Александр Павлович искоса взглянул на Жака, тот, ласково улыбаясь, поглядывал в заднее зеркальце на Катеньку и со спокойной уверенностью вел машину. Видно было, что на душе у него спокойно и ясно и все вокруг его радует. Жюльетт Греко пела о птичке и рыбке, которые нежно любили друг друга… Смешная, трогательная песенка. Александра Павловича захлестнула волна счастья. Господи! А ему-то кто запрещает любить? Люби себе на здоровье! От души. Без оглядки! Тут он оглянулся на Катю. Она ответила ему улыбкой.
— Скоро приедем, — сказала Екатерина Прекрасная. — Но сначала завтрак. Все французы ровно в полдень завтракают.
— Включая рестораторов, — подхватил Жак, — поэтому парижане завтракают в китайских ресторанах.
— Неужели и здесь мы найдем китайцев? — шутливо осведомился Александр Павлович.
— Здесь у нас есть знакомый, симпатичный месье Бело, он угостит нас отличным бараньим жарким с бургундским, — с живостью отозвался Жак. — Или наша прекрасная дама предпочитает дары моря и вино цвета солнца?
— Дама воздаст должное и жаркому, и бургундскому, — откликнулась Катя.
— Как отрадно, что мы единодушны! А вы знаете, почему все французы садятся за стол ровно в полдень? Потому что в средние века верили, что в полдень за стол садится сам папа римский, и, садясь за стол одновременно с ним, приобщались пище, освященной его молитвой. Сейчас среди французов не так много ревностных католиков, но привычка есть привычка, все завтракают ровно в двенадцать часов.
Указатель пообещал, что до Шартра осталось 10 километров, но «рено» свернул в сторону и остановился под навесом харчевни в маленькой деревушке.
Александру Павловичу все казалось, что перед ним оживают сны — прочитанное, воображаемое становилось явью. Вот и эта харчевня с длинным столом на улице под навесом тоже была из какой-то книги, может быть, из повести Анатоля Франса. Оттуда же усатый хозяин в белом переднике до пола. Он радушно приветствовал гостей, они уселись в уютном уголке и заказали жаркое, вино, салат. Салат, как его мыслят французы, на самом деле листики салата и сырые овощи, красиво разложенные на блюде, к ним подают соус, захочешь, сам смешаешь все, как тебе заблагорассудится.

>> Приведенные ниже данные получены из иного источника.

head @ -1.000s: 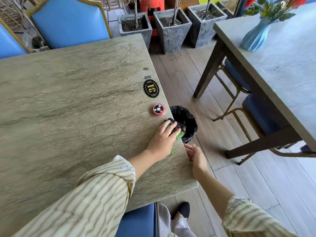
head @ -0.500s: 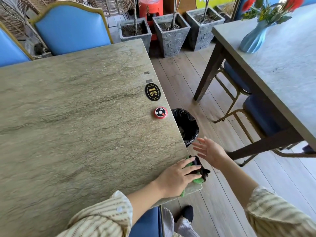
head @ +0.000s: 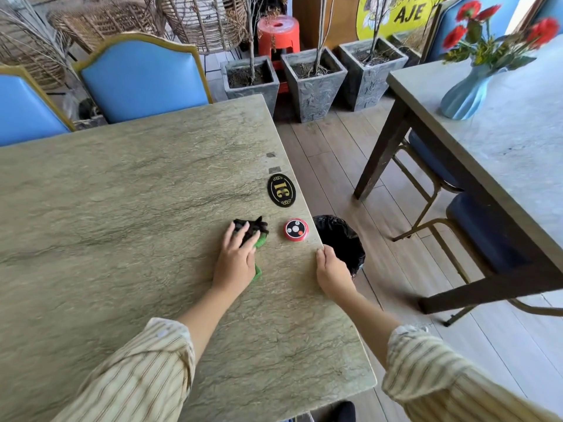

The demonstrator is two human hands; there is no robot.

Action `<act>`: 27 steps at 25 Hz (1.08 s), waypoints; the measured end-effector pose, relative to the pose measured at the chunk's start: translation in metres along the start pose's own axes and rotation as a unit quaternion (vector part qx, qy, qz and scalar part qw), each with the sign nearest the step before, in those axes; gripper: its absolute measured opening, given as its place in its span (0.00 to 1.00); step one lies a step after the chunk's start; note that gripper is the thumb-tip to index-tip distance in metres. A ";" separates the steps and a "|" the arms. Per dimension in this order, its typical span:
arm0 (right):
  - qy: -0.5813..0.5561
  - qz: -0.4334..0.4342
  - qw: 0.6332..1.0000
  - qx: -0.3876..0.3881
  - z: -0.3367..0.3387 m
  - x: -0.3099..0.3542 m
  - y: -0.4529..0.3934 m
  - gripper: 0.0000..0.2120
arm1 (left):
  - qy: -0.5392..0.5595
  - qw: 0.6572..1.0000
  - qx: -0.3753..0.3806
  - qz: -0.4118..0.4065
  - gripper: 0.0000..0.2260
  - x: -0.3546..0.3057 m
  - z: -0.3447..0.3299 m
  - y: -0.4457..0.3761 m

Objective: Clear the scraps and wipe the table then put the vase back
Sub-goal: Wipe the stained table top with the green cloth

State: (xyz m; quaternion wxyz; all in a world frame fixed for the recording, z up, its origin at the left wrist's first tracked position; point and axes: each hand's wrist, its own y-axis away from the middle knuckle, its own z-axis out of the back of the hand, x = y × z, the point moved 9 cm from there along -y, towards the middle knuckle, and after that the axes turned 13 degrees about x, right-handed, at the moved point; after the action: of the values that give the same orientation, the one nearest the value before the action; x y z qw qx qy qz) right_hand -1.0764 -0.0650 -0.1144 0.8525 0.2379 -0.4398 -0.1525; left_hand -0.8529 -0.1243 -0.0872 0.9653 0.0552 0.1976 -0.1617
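Observation:
My left hand presses a green and black cloth flat on the stone-patterned table, a little left of the red call button. The fingers of my right hand curl over the table's right edge, holding nothing else. Below that edge, on the floor, stands a bin lined with a black bag. A blue vase with red flowers stands on the neighbouring table at the right.
A black oval plaque with the number 31 lies near the right edge. Blue chairs stand behind the table. Stone planters and a red stool line the back. Chairs are tucked under the right table.
My left hand slid the cloth from the table's near right corner up and inward, to beside the call button. My right hand came from open in the air to rest on the table edge.

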 end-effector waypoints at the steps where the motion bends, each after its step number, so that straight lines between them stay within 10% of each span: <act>1: 0.022 0.004 1.000 -0.020 -0.001 0.001 0.001 0.15 | 0.005 1.000 0.002 -0.003 0.18 0.002 0.001 -0.009; 16: 0.088 -0.006 0.992 -0.093 0.002 0.002 0.005 0.14 | 0.032 0.999 0.015 -0.026 0.18 -0.026 -0.011 -0.010; 27: -0.146 -0.011 0.987 0.064 -0.003 -0.059 0.034 0.22 | 0.029 1.000 0.004 0.007 0.19 -0.071 -0.036 0.119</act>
State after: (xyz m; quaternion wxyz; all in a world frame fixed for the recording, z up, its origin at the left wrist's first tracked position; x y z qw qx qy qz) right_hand -1.1054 -0.0081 -0.1373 0.7605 0.2719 -0.5656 -0.1668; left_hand -0.8878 0.0144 -0.0871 0.9600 0.0651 0.2245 -0.1540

Славно они позавтракали в теньке! Немного передохнули с дороги, размялись, прогулялись, подкрепились. И снова сели в машину. Путь был недолог, и вот они уже петляют по узеньким улицам Шартра, пробираясь к соборной площади.
Жак оставил машину в переулке, и к площади они двинулись пешком, взявшись за руки, как трое малых детей. В середине шла Катя, держала их обоих, вела вперед. А на площади они замерли. И как не замереть? Каменное кружево фасада, башни, устремленные в безоблачное небо, — изумительной красоты корабль плыл по бездонной синеве. И, плывя вместе с ним, душа испытывала трепет счастья. Постояв перед собором, они, боясь расплескать счастливый трепет, осторожно толкнули тяжелую деревянную дверь и вошли внутрь. В полумраке светились синевой и рубинами огромные окна-витражи. Пестрый райский сад, и в нем жили, светясь, святые, свет от них одевал и тебя, ты тоже жил отныне в райском саду.

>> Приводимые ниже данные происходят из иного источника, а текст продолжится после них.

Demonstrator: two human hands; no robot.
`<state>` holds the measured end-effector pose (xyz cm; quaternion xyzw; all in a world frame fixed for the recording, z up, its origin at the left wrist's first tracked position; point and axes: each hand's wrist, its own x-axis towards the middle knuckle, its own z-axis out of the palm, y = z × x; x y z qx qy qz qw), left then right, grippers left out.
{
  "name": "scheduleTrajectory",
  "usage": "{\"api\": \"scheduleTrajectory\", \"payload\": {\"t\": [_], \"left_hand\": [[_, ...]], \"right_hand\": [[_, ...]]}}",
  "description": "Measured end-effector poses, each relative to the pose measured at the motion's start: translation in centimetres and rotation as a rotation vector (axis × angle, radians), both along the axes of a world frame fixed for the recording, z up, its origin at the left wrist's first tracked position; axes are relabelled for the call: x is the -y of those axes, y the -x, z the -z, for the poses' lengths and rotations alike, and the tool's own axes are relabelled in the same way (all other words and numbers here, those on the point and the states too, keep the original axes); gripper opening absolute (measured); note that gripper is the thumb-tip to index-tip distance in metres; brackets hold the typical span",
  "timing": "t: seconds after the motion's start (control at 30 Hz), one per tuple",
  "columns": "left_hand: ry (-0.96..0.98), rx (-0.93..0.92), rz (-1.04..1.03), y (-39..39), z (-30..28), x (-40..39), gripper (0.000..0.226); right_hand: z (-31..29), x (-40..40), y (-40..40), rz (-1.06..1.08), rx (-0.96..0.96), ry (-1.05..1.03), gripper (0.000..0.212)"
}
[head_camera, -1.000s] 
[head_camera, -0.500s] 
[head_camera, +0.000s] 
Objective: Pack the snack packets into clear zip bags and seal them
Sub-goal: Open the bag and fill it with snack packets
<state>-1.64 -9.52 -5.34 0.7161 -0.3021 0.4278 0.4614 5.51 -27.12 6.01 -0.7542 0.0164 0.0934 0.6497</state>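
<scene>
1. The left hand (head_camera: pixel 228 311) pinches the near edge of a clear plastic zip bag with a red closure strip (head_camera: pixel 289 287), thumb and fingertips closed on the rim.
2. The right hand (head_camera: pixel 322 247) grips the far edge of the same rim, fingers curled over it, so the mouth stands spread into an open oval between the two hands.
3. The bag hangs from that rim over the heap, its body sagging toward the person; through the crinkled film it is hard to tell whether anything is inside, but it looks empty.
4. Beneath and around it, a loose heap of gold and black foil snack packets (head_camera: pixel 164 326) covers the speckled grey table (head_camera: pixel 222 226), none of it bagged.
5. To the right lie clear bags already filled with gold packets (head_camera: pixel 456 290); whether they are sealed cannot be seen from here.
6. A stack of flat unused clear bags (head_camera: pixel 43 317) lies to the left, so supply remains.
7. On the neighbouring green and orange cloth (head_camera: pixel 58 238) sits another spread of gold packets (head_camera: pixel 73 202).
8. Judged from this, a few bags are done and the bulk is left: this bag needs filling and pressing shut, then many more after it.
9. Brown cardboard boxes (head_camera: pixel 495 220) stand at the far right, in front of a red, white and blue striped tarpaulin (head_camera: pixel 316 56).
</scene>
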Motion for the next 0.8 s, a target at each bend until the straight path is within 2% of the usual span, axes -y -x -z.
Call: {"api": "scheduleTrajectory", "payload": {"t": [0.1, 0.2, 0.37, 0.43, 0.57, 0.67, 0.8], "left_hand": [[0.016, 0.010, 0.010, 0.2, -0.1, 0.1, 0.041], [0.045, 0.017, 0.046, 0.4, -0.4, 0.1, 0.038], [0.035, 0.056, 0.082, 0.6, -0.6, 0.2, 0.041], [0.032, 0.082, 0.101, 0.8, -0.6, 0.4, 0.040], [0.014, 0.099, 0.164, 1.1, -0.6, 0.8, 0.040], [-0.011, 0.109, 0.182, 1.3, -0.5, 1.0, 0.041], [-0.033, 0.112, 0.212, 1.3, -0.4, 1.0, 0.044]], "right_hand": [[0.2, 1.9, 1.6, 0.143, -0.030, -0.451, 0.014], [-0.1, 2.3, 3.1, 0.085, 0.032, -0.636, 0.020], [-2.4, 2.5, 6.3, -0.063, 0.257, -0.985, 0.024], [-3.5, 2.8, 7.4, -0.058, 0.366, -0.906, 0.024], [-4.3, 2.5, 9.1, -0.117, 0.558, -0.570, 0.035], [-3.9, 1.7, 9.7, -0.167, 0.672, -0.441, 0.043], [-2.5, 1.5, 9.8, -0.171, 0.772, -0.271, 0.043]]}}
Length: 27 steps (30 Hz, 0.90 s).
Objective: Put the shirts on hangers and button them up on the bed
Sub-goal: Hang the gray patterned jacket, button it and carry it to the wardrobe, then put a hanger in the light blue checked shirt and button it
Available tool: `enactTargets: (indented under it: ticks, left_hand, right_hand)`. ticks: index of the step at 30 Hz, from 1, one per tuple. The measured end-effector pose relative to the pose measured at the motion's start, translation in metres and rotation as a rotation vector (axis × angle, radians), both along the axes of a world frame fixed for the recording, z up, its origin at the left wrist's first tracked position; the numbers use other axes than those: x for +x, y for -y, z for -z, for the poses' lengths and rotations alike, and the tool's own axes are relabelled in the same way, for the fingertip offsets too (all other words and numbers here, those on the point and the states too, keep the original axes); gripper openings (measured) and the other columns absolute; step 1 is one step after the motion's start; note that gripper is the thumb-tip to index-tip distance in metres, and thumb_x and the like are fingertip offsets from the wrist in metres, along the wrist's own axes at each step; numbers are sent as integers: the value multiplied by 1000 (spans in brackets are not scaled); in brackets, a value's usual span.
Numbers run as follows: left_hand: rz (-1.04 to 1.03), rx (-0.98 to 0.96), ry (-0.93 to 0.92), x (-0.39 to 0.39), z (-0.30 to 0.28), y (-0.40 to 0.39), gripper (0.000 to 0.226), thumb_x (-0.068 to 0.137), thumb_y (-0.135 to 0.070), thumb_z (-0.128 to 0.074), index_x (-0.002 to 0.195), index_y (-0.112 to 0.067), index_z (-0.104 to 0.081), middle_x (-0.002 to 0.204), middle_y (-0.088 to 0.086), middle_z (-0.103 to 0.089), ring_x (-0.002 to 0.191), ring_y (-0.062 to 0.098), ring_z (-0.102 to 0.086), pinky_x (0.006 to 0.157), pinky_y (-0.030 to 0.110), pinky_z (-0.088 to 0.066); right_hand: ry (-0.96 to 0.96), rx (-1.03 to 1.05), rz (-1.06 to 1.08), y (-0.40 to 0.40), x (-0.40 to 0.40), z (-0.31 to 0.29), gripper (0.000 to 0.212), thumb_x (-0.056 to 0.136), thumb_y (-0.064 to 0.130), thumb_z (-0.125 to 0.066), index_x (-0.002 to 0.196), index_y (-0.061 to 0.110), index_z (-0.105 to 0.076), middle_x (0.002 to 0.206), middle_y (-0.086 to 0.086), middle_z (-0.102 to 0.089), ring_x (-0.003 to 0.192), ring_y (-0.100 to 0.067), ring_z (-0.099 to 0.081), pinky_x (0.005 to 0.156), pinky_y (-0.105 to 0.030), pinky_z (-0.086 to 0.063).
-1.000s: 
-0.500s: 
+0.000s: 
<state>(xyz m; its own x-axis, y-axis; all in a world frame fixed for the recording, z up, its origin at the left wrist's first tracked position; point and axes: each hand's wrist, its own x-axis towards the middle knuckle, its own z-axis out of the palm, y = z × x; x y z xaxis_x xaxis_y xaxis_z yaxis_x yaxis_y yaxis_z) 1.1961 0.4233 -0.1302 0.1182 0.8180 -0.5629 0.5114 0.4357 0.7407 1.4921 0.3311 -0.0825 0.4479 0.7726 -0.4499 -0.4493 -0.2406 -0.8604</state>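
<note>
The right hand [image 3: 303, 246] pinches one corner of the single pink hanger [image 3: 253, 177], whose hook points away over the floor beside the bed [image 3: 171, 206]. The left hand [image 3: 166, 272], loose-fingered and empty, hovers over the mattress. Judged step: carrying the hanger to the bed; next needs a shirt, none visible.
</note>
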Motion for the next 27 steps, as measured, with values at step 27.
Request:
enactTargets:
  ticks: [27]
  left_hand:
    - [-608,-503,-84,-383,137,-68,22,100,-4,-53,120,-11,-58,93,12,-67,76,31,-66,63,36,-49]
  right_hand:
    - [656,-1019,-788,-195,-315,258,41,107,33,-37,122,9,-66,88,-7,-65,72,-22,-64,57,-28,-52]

Молча трое малых детей, замерев в светящемся полумраке, сидели на деревянной скамье, насыщаясь красотой небесной любви.
Александр Павлович и сам не знал, сколько они просидели в этом удивительном свете, он не думал ни о чем, тишина покоя заполнила его, вытеснив мысли, тревоги, суету. И говорить не хотелось. В молчании обошли они собор. В молчании вышли из него — из пестрого полумрака на ослепительно яркое солнце. И посмотрели друг на друга с любовью и благодарностью.

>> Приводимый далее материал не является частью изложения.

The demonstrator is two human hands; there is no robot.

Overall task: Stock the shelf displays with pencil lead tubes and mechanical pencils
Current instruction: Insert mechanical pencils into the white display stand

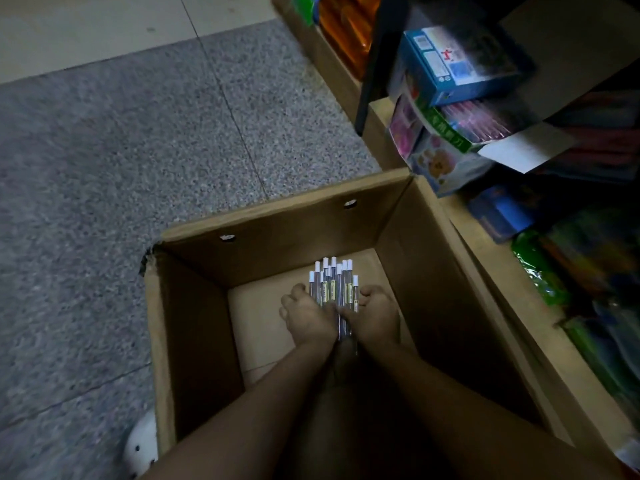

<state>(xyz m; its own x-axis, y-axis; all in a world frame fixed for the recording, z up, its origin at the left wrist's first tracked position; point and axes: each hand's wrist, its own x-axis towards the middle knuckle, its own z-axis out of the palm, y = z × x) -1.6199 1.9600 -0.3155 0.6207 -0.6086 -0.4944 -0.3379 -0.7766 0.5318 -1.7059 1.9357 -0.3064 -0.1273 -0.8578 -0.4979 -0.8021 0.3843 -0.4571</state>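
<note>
A bundle of several clear pencil lead tubes (334, 282) with white caps lies deep inside an open cardboard box (277, 220) on the floor. Both my arms reach down into the box. My left hand (306, 317) curls around the bundle's left side and my right hand (375, 315) curls around its right side, so the tubes sit gripped between the two hands. The white caps point away from me. The tubes' near ends are hidden between my wrists. No mechanical pencils show.
Low wooden shelves (491, 258) run along the right, packed with coloured boxes (453, 64) and plastic-wrapped goods (588, 271). Speckled grey floor (121, 168) lies to the left and beyond the box. A white shoe (142, 445) shows by the box's near-left corner.
</note>
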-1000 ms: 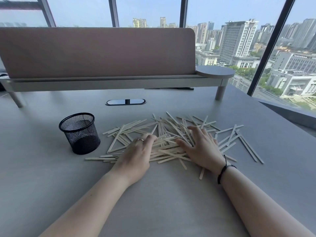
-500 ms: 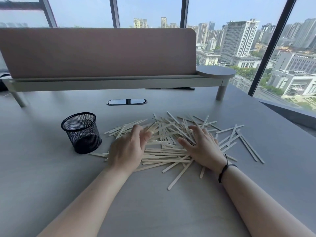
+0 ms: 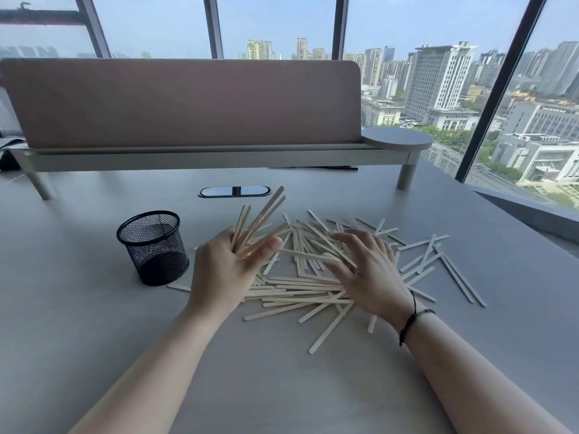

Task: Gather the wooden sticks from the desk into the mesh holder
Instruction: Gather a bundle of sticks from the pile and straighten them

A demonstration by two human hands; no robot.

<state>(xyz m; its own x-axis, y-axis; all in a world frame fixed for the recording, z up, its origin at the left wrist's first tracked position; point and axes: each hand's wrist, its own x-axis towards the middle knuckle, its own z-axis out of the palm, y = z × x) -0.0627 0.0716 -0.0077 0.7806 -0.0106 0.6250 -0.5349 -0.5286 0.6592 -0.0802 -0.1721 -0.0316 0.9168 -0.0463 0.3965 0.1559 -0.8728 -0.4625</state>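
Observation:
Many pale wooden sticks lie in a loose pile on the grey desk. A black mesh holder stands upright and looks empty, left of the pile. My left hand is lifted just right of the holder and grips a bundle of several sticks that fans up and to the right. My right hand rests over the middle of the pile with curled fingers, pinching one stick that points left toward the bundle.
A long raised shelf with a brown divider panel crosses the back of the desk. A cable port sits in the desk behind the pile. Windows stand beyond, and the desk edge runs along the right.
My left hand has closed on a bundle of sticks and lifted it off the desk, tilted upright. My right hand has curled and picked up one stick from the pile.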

Благодарность ощущал Александр Павлович и позже, стоило ему вновь мысленно вернуться в пронизанный разноцветными лучами райский сад и ощутить покой, хранимый узорным каменным ларцом вот уже восемь столетий. Особое чувство связало его с обоими спутниками, чувство сродни побратимству: они утолили жажду водой из одного колодца, напитали сердца небесным светом и не могли быть чужими друг другу. И хотя путь был у каждого свой и вряд ли совпадали направления, но ничто не мешало взаимной любви и приязни. Тепло любви согревало пространство — там, вдали, трудились над своей жизнью люди, небезразличные тебе.
С сочувствием, пониманием посмотрел Александр Павлович и на Вадика. Молодость — трудное время: жажда свершений мешает жить, мешает любить. Сколько еще предстоит пережить молодому человеку, прежде чем он увидит не себя, а других, заинтересуется ими? Сколько получит ударов? Испытает разочарований?